• WORK ITEM: Verbatim transcription of the listing is needed.

═════ INFORMATION ═════

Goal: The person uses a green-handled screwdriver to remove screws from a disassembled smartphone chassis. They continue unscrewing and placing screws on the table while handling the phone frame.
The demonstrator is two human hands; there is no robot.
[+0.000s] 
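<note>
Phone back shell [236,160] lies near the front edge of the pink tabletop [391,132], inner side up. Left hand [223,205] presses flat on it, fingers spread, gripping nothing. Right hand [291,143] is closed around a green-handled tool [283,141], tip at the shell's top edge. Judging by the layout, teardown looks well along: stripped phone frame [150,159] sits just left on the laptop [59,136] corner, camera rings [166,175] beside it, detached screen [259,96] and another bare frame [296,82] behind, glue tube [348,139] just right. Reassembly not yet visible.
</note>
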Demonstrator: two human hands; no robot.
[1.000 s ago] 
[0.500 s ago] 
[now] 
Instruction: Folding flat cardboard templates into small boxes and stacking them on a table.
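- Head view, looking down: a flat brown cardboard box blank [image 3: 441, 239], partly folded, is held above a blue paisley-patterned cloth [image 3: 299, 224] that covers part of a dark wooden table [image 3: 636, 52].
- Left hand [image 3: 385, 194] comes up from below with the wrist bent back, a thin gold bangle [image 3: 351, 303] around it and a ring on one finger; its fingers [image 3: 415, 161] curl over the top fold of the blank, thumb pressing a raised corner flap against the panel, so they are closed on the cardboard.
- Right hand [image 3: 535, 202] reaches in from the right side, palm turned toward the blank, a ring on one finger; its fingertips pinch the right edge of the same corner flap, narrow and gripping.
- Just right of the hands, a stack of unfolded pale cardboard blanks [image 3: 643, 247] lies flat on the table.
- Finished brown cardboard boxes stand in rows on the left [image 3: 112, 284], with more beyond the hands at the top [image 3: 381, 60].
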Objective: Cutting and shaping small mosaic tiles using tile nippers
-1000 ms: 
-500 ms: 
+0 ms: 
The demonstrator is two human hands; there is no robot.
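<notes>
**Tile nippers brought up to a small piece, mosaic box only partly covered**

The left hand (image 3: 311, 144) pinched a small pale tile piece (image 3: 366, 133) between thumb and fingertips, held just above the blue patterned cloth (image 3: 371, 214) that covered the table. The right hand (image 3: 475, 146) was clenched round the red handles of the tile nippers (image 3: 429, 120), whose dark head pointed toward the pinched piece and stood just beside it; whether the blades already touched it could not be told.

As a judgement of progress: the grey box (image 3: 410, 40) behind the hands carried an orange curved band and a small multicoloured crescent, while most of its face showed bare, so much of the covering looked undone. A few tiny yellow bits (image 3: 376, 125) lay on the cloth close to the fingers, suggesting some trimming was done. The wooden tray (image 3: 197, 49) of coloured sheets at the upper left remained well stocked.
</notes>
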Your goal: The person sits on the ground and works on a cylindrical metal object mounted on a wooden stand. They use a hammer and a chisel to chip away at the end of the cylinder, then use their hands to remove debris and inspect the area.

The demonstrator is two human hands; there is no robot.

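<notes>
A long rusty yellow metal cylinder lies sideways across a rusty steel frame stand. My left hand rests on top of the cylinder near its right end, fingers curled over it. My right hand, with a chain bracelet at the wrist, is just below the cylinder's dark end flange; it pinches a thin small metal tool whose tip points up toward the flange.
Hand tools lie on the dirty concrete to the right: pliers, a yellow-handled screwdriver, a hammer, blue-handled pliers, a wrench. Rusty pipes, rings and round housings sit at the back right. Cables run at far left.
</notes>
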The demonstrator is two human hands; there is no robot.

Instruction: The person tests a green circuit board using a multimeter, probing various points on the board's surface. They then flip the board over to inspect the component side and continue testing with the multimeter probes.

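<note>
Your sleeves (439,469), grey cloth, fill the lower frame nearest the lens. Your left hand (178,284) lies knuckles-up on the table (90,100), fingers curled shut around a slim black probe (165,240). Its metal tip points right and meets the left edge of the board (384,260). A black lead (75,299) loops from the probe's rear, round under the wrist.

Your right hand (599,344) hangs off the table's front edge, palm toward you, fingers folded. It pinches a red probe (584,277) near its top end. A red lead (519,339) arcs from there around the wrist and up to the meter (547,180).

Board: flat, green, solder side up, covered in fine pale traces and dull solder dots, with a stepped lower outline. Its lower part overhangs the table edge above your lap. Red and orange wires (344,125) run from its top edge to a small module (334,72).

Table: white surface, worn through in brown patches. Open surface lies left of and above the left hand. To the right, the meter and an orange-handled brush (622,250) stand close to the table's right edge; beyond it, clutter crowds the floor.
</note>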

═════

• SOLUTION:
Goal: The person uses a green-handled screwdriver to remove screws from a disassembled smartphone chassis. They continue unscrewing and placing screws on the table while handling the phone frame.
The demonstrator is two human hands; there is no robot.
[+0.000s] 
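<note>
Phone back shell [236,160] lies near the front edge of the pink tabletop [391,132], inner side up. Left hand [223,205] presses flat on it, fingers spread, gripping nothing. Right hand [291,143] is closed around a green-handled tool [283,141], tip at the shell's top edge. Judging by the layout, teardown looks well along: stripped phone frame [150,159] sits just left on the laptop [59,136] corner, camera rings [166,175] beside it, detached screen [259,96] and another bare frame [296,82] behind, glue tube [348,139] just right. Reassembly not yet visible.
</note>
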Demonstrator: two human hands; no robot.
[1.000 s ago] 
[0.500 s ago] 
[now] 
Instruction: Folding flat cardboard templates into small boxes and stacking them on a table.
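- Head view, looking down: a flat brown cardboard box blank [image 3: 441, 239], partly folded, is held above a blue paisley-patterned cloth [image 3: 299, 224] that covers part of a dark wooden table [image 3: 636, 52].
- Left hand [image 3: 385, 194] comes up from below with the wrist bent back, a thin gold bangle [image 3: 351, 303] around it and a ring on one finger; its fingers [image 3: 415, 161] curl over the top fold of the blank, thumb pressing a raised corner flap against the panel, so they are closed on the cardboard.
- Right hand [image 3: 535, 202] reaches in from the right side, palm turned toward the blank, a ring on one finger; its fingertips pinch the right edge of the same corner flap, narrow and gripping.
- Just right of the hands, a stack of unfolded pale cardboard blanks [image 3: 643, 247] lies flat on the table.
- Finished brown cardboard boxes stand in rows on the left [image 3: 112, 284], with more beyond the hands at the top [image 3: 381, 60].
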Objective: Cutting and shaping small mosaic tiles using tile nippers
-1000 ms: 
-500 ms: 
+0 ms: 
The demonstrator is two human hands; there is no robot.
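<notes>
**Tile nippers brought up to a small piece, mosaic box only partly covered**

The left hand (image 3: 311, 144) pinched a small pale tile piece (image 3: 366, 133) between thumb and fingertips, held just above the blue patterned cloth (image 3: 371, 214) that covered the table. The right hand (image 3: 475, 146) was clenched round the red handles of the tile nippers (image 3: 429, 120), whose dark head pointed toward the pinched piece and stood just beside it; whether the blades already touched it could not be told.

As a judgement of progress: the grey box (image 3: 410, 40) behind the hands carried an orange curved band and a small multicoloured crescent, while most of its face showed bare, so much of the covering looked undone. A few tiny yellow bits (image 3: 376, 125) lay on the cloth close to the fingers, suggesting some trimming was done. The wooden tray (image 3: 197, 49) of coloured sheets at the upper left remained well stocked.
</notes>
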Your goal: The person sits on the ground and works on a cylindrical metal object mounted on a wooden stand. They use a hammer and a chisel to chip away at the end of the cylinder, then use their hands to remove debris and inspect the area.

The demonstrator is two human hands; there is no robot.

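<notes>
A long rusty yellow metal cylinder lies sideways across a rusty steel frame stand. My left hand rests on top of the cylinder near its right end, fingers curled over it. My right hand, with a chain bracelet at the wrist, is just below the cylinder's dark end flange; it pinches a thin small metal tool whose tip points up toward the flange.
Hand tools lie on the dirty concrete to the right: pliers, a yellow-handled screwdriver, a hammer, blue-handled pliers, a wrench. Rusty pipes, rings and round housings sit at the back right. Cables run at far left.
</notes>
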The demonstrator is two human hands; there is no robot.

Instruction: The person tests a green circuit board using a multimeter, probing various points on the board's surface. They then flip the board over to inspect the component side and continue testing with the multimeter probes.

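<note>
Your sleeves (439,469), grey cloth, fill the lower frame nearest the lens. Your left hand (178,284) lies knuckles-up on the table (90,100), fingers curled shut around a slim black probe (165,240). Its metal tip points right and meets the left edge of the board (384,260). A black lead (75,299) loops from the probe's rear, round under the wrist.

Your right hand (599,344) hangs off the table's front edge, palm toward you, fingers folded. It pinches a red probe (584,277) near its top end. A red lead (519,339) arcs from there around the wrist and up to the meter (547,180).

Board: flat, green, solder side up, covered in fine pale traces and dull solder dots, with a stepped lower outline. Its lower part overhangs the table edge above your lap. Red and orange wires (344,125) run from its top edge to a small module (334,72).

Table: white surface, worn through in brown patches. Open surface lies left of and above the left hand. To the right, the meter and an orange-handled brush (622,250) stand close to the table's right edge; beyond it, clutter crowds the floor.
</note>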

Nothing else belongs in this answer.